Via tools like LLM Suite, Coach AI, and proprietary chatbots, integrated into workflows for 200,000+ employees and tailored to job-specific tasks.
JPMorgan Chase has the most expansive AI footprint of the major U.S. banks. The company has developed more than 600 use cases, from trading and payments to fraud detection and contract analysis. AI and data now report directly to CEO Jamie Dimon, reflecting the strategic importance of the technology.
LLM Suite, the company’s generative AI platform, is used by over half its workforce and continues to expand. Tools like Coach AI assist private wealth advisors by summarizing client history, preempting questions, and accelerating research. In market turbulence, AI-enabled staff reportedly handled surges in client requests with greater speed and personalization.
These tools are producing tangible results: JPMorgan estimates nearly $1.5 billion in savings so far, with additional benefits expected in personalization and fraud prevention. According to analyst Mike Mayo, JPMorgan’s advantage lies in its scale and coordinated AI strategy: “The goliath has been winning on AI.”
The Future of AI in Banking
The banking sector offers fertile ground for AI, thanks to its vast data sets and strong regulatory discipline. But that same environment also demands rigorous oversight. AI agents can introduce new risks, particularly if they are allowed to act autonomously in areas like trading or credit decisioning.
For that reason, many banks are adopting a “human-in-the-loop” model: AI performs tasks, but humans supervise, approve, or intervene as needed.

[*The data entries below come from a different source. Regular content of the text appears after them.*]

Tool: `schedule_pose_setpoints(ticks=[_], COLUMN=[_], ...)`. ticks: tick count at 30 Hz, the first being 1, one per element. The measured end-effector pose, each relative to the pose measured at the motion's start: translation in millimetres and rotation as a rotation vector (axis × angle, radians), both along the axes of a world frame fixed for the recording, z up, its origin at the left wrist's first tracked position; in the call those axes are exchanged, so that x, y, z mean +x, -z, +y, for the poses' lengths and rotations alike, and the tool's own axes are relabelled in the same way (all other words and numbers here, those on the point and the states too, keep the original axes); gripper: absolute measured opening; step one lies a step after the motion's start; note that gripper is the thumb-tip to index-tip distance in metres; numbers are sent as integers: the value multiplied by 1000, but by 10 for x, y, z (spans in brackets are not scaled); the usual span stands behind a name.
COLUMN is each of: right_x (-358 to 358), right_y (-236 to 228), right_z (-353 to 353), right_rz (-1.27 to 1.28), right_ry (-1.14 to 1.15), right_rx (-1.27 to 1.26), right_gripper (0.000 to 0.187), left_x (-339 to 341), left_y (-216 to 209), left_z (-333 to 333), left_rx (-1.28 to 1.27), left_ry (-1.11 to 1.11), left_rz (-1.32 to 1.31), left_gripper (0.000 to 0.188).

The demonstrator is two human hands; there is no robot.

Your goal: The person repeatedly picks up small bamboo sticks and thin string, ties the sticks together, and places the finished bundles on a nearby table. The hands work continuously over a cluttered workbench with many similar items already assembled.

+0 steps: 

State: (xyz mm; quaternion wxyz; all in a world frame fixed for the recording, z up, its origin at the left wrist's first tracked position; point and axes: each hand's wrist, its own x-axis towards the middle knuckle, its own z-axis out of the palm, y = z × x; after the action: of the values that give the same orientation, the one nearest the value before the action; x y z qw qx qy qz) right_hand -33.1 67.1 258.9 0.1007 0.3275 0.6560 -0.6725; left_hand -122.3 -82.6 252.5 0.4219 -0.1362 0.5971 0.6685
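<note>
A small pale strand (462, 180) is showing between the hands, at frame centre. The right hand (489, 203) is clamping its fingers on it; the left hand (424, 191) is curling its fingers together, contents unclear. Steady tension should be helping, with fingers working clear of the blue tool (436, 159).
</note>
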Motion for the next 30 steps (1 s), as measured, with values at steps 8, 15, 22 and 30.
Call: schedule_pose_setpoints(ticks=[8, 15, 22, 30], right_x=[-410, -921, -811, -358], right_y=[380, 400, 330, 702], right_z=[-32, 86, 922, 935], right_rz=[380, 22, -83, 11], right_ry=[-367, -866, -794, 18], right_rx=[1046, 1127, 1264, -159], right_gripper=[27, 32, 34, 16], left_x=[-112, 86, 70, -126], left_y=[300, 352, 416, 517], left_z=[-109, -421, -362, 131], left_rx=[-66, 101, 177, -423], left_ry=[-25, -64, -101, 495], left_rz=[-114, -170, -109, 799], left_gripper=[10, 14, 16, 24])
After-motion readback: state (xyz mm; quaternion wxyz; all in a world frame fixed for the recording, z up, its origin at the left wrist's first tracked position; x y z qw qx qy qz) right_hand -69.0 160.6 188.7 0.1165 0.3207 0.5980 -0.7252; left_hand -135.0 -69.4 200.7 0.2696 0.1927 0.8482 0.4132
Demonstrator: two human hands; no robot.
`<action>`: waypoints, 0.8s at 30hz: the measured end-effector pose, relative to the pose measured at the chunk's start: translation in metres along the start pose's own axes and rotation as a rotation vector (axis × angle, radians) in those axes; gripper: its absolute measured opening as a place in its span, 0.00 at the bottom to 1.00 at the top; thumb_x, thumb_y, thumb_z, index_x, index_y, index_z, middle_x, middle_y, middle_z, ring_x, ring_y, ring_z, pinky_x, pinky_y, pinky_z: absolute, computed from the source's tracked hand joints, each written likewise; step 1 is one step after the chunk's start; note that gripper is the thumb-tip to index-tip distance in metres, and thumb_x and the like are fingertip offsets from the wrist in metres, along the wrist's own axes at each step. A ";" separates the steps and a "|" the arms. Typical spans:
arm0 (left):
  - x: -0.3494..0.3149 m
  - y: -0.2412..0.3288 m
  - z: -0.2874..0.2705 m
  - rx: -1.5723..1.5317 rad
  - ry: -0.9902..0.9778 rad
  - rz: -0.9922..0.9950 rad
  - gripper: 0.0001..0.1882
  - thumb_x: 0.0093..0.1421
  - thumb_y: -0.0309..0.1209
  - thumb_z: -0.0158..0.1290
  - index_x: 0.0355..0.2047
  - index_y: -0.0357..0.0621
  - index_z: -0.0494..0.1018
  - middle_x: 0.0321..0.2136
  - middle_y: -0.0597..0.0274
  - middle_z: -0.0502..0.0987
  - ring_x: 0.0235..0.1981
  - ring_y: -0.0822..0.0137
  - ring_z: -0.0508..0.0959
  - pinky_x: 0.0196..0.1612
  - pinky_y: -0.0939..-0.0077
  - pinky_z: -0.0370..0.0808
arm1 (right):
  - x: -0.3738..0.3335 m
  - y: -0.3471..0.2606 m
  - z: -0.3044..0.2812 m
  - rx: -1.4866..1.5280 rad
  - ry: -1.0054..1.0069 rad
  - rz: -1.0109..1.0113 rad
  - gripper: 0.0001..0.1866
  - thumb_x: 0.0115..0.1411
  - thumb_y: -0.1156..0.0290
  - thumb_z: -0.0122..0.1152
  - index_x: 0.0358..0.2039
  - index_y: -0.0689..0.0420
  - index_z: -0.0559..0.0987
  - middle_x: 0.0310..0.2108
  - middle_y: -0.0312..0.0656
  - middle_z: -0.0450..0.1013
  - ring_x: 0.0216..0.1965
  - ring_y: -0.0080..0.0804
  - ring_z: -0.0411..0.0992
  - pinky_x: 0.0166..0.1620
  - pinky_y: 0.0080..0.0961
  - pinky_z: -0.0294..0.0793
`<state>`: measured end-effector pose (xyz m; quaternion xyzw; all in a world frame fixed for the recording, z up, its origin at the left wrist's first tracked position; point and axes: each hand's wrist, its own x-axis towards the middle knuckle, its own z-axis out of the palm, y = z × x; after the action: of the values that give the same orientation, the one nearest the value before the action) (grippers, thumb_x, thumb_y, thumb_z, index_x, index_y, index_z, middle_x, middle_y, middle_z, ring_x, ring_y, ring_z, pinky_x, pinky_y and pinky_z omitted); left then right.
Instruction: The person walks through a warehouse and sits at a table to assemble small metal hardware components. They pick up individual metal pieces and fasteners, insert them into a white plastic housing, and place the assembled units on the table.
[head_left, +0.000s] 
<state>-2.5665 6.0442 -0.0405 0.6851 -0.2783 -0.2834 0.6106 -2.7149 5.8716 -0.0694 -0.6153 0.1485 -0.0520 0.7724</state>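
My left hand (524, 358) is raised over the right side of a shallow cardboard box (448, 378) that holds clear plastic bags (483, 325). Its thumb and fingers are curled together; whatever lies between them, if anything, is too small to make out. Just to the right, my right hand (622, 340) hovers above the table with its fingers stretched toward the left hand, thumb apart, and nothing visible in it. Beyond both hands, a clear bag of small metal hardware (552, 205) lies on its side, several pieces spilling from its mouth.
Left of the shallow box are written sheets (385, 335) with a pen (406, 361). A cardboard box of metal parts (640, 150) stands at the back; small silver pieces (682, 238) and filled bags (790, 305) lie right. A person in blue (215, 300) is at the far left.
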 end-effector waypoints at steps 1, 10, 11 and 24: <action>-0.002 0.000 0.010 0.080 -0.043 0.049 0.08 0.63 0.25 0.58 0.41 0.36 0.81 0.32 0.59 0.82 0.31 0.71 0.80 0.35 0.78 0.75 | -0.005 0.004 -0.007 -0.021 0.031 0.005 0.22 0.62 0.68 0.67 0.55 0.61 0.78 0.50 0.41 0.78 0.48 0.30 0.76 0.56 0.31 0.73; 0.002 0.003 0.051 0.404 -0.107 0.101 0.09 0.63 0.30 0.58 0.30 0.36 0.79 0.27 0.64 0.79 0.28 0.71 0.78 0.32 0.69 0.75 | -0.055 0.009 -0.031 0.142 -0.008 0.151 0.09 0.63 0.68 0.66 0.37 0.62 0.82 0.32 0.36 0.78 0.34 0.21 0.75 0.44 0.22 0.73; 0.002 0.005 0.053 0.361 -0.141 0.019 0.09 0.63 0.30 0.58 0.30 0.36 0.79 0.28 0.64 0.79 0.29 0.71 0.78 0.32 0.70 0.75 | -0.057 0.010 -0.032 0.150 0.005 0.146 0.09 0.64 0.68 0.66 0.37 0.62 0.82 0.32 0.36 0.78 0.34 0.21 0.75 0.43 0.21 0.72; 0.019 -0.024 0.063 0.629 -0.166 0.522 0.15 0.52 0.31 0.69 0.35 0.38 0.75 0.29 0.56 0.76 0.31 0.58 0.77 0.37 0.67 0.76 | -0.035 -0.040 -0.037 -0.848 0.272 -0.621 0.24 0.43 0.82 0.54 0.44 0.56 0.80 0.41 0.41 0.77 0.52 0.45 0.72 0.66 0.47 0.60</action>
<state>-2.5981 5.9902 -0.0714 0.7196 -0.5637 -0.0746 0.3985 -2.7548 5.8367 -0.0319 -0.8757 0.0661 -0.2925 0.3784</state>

This approach balances innovation with control, while training internal teams to manage evolving technology.
Industry leaders argue that the goal isn’t to automate jobs away, but to reallocate human effort to more strategic tasks. BNY, JPMorgan, and Morgan Stanley have all reaffirmed their commitment to hiring and upskilling alongside their AI initiatives.
What makes banks well-suited to lead in AI is their operational discipline, historical experience with machine learning, and early investment in infrastructure. Unlike consumer tech companies that move fast and break things, banks cannot afford to do either. Their success will likely hinge on how well they manage AI’s benefits (efficiency, scale, resilience) against its new responsibilities.